▶ About this task
When you transcribe the data below, reproduce every line exactly and leave each picture out.
===== Provided data
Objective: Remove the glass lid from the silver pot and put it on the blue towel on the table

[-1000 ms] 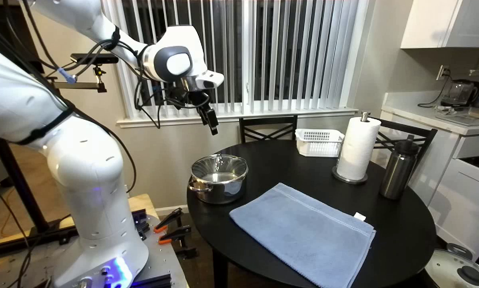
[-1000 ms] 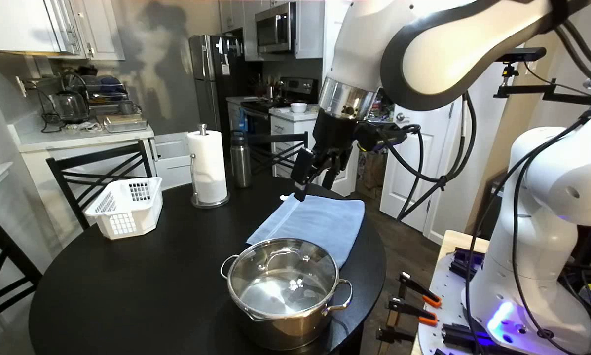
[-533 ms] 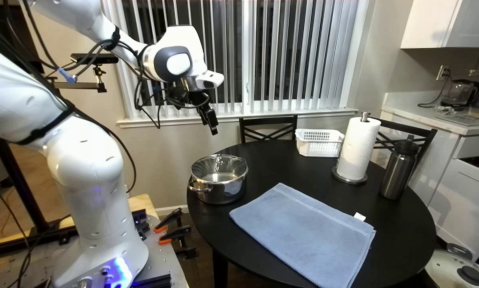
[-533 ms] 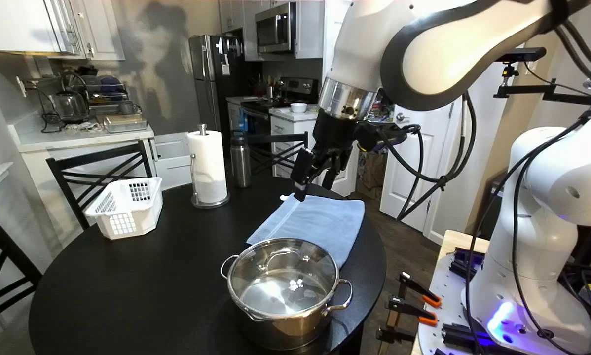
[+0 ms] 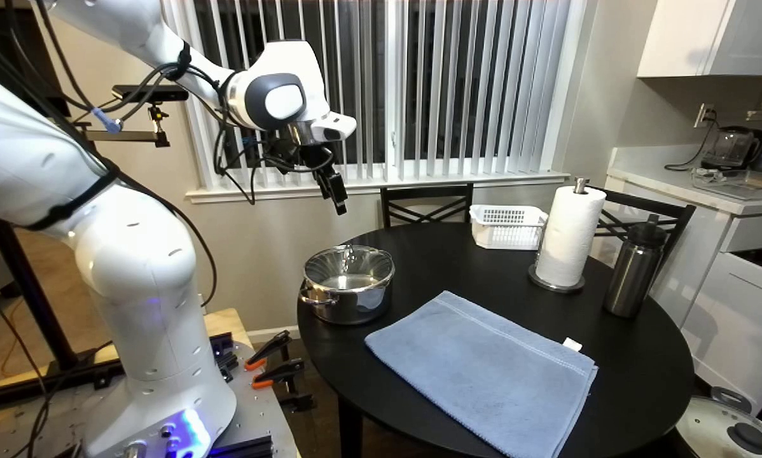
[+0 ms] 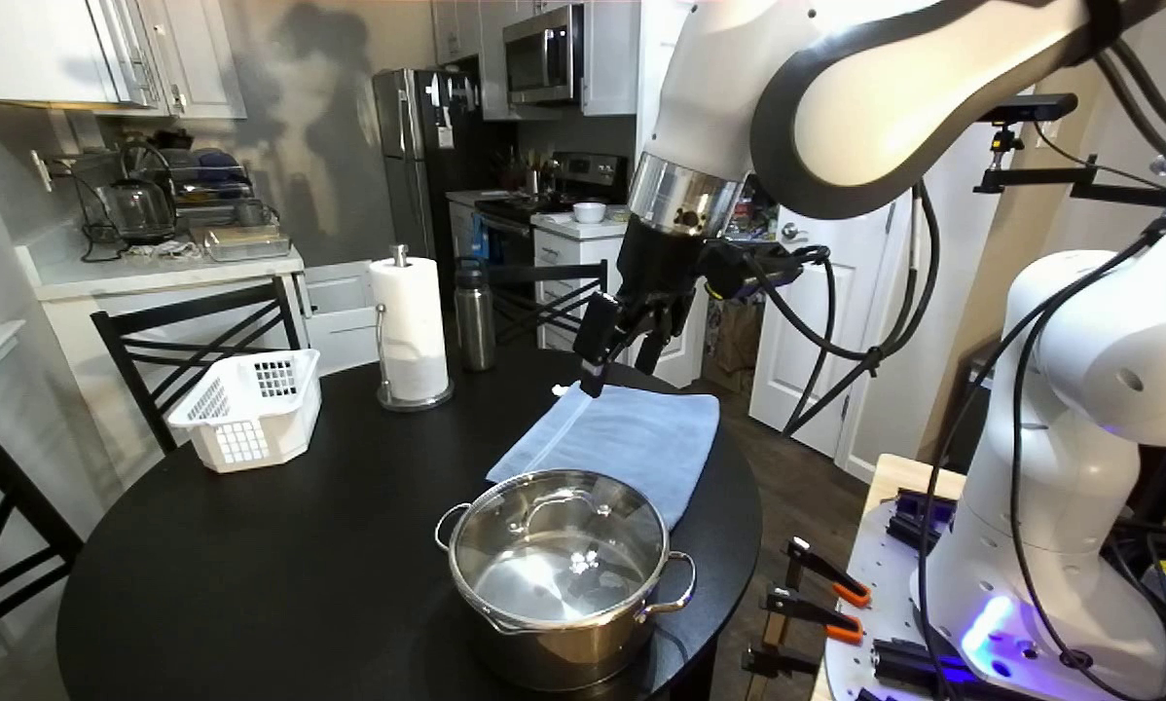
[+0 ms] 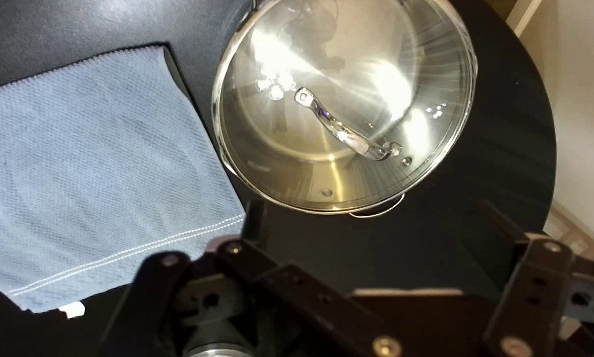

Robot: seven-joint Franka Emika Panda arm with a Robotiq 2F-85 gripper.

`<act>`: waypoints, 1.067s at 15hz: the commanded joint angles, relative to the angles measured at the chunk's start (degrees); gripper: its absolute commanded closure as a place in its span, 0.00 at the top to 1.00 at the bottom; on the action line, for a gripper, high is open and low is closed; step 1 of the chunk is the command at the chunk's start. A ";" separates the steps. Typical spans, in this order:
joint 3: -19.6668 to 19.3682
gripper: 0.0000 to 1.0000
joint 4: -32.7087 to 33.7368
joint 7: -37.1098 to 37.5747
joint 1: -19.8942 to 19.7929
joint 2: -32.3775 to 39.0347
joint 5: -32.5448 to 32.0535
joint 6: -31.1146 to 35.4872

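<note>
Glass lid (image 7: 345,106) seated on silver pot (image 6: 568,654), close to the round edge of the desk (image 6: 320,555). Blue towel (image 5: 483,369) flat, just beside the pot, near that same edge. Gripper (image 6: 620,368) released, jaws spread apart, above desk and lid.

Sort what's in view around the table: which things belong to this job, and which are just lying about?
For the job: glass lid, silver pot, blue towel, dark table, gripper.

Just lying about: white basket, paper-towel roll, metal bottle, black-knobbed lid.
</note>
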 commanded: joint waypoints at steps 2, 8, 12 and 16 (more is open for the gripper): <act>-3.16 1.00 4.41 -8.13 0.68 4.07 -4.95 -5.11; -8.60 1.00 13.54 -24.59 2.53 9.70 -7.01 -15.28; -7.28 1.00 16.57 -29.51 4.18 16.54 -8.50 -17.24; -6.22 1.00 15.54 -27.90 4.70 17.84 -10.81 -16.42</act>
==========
▶ Answer section
Objective: Remove the glass lid from the silver pot and put it on the blue towel on the table

[-1000 ms] 
[-1000 ms] 
[-533 ms] 
[-533 ms] 
[+0 ms] 
[+0 ms] 
[+0 ms] 

Robot: seven-joint Franka Emika Panda arm with a Robotiq 2F-85 gripper.

`<act>`: waypoints, 1.067s at 15hz: the commanded joint angles, relative to the angles measured at the chunk's start (degrees); gripper: its absolute commanded closure as a place in its span, 0.00 at the top to 1.00 at the bottom; on the action line, for a gripper, high is open and low is closed; step 1 of the chunk is the command at the chunk's start. A ";" separates the steps. Typical spans, in this order:
joint 3: -19.6668 to 19.3682
gripper: 0.0000 to 1.0000
joint 4: -32.7087 to 33.7368
joint 7: -37.1098 to 37.5747
joint 1: -19.8942 to 19.7929
joint 2: -32.3775 to 39.0347
joint 5: -32.5448 to 32.0535
joint 6: -31.1146 to 35.4872

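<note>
Glass lid (image 7: 345,106) seated on silver pot (image 6: 568,654), close to the round edge of the desk (image 6: 320,555). Blue towel (image 5: 483,369) flat, just beside the pot, near that same edge. Gripper (image 6: 620,368) released, jaws spread apart, above desk and lid.

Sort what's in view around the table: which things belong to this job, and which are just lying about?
For the job: glass lid, silver pot, blue towel, dark table, gripper.

Just lying about: white basket, paper-towel roll, metal bottle, black-knobbed lid.
</note>
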 commanded: joint waypoints at steps 2, 8, 12 and 16 (more is open for the gripper): <act>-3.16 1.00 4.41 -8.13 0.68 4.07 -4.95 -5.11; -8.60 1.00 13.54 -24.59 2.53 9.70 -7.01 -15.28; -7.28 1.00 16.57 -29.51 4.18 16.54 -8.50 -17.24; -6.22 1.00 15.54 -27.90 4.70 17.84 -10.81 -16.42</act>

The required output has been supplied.